Possible democratization of LLM
With a broader choice of LLMs, their availability and capabilities increase. Overall, Claude 3 could contribute to democratizing access to LLMs. The models’ proficiency in knowledge domains may broaden users’ access to expert knowledge. Moreover, due to its conversational nature, it’s easy to use. Claude 3 is focused on the user and its integration into chatbots and virtual assistants could provide easy-to-understand responses to queries.
Claude’s capabilities match the performance of other LLMs, at least at the level of use we checked in this article. The Claude 3 models can be considered an alternative to other GenAI chatbots.
FAQ
Which is better: Claude or ChatGPT?
There is no simple answer to that question, as both Claude and ChatGPT are excellent chatbots that can facilitate work greatly. Still, AI platforms have their own advantages and disadvantages. Claude performs better when asked a factual question. It’s also great at complex reasoning and coding tasks. ChatGPT has broader uses, as it can generate images within the chat and some models and versions have access to the web. It seems this makes it a better companion in creative tasks. Choose the chatbot based on what you need in particular.

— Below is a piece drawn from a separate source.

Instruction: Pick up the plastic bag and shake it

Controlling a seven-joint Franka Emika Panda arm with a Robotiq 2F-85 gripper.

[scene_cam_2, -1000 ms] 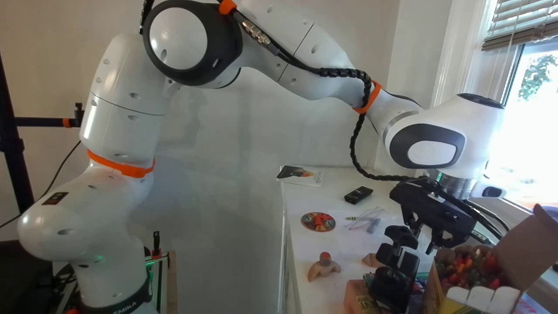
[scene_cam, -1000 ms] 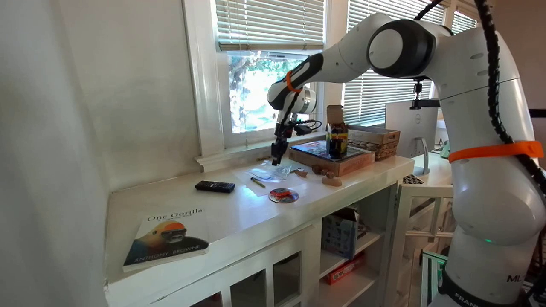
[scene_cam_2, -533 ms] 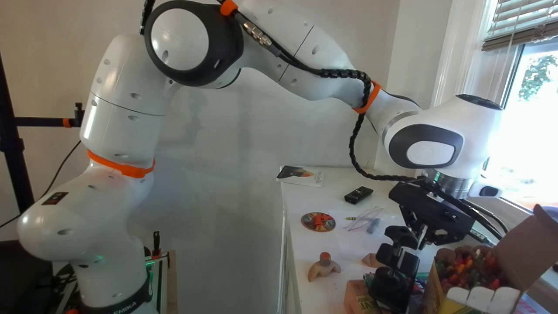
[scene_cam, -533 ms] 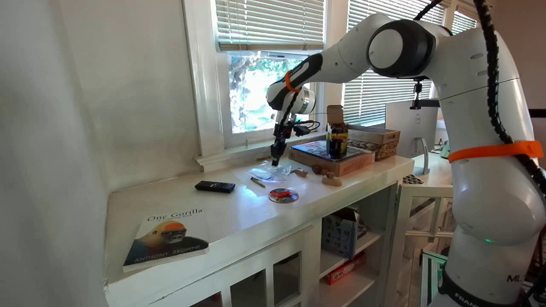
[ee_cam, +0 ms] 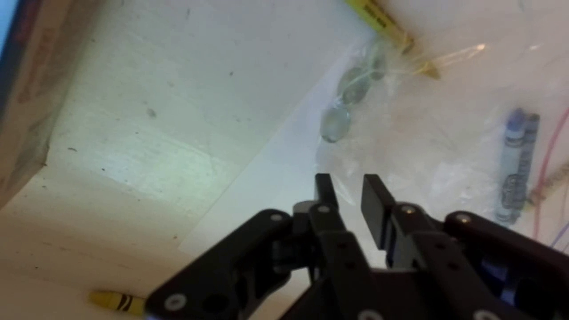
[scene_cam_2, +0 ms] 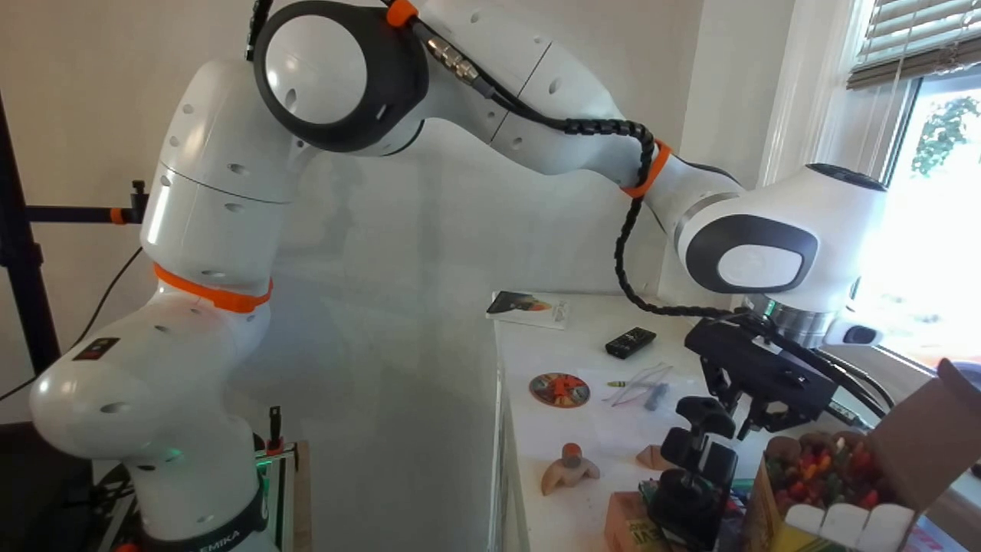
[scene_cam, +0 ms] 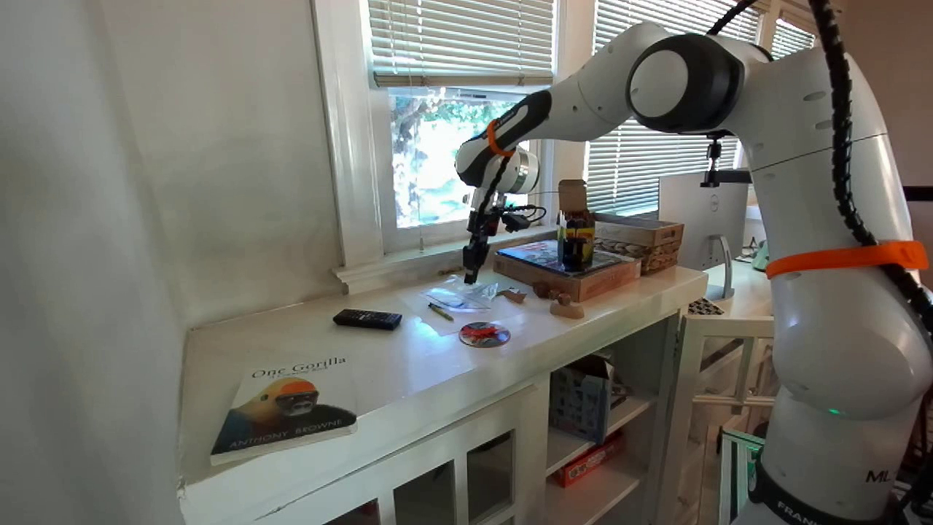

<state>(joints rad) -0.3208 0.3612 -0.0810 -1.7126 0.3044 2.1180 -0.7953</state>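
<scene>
The clear plastic bag [ee_cam: 426, 133] lies flat on the white paper sheet [ee_cam: 266, 191], not lifted; greenish glass-like pebbles [ee_cam: 335, 124] show at its edge, and whether they are inside or under it I cannot tell. The change is small: compared with one second ago, the gap between the two fingers [ee_cam: 326, 191] looks narrower in an exterior view, while the arm [scene_cam_2: 536, 146] has scarcely moved and the bag lies as it did. For the task, I judge, this prepares a pinch; the picking up is not yet done, so the shaking must wait. In the wrist view the gripper [ee_cam: 347, 178] has its fingers slightly apart and nothing gripped; the near border of the bag appears just at the fingertips and between them, though contact I cannot confirm. Such thin plastic will probably slip unless a fold is caught. Farther out are the yellow crayon [ee_cam: 378, 18], its tip visible through the plastic, then the round picture disc [scene_cam: 484, 334] and the black remote control [scene_cam: 367, 319].
</scene>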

What are Claude AI capabilities?
Claude, as a chatbot, has great conversational skills and can engage in conversations with the user. It can understand context and give sensible responses. Moreover, Claude can be used to analyze and summarize documents or code. It can also help in code writing. Claude is considered a great tool for factual tasks and reasoning. Thanks to its improved accuracy, it has little chance of generating nonsensical responses to queries.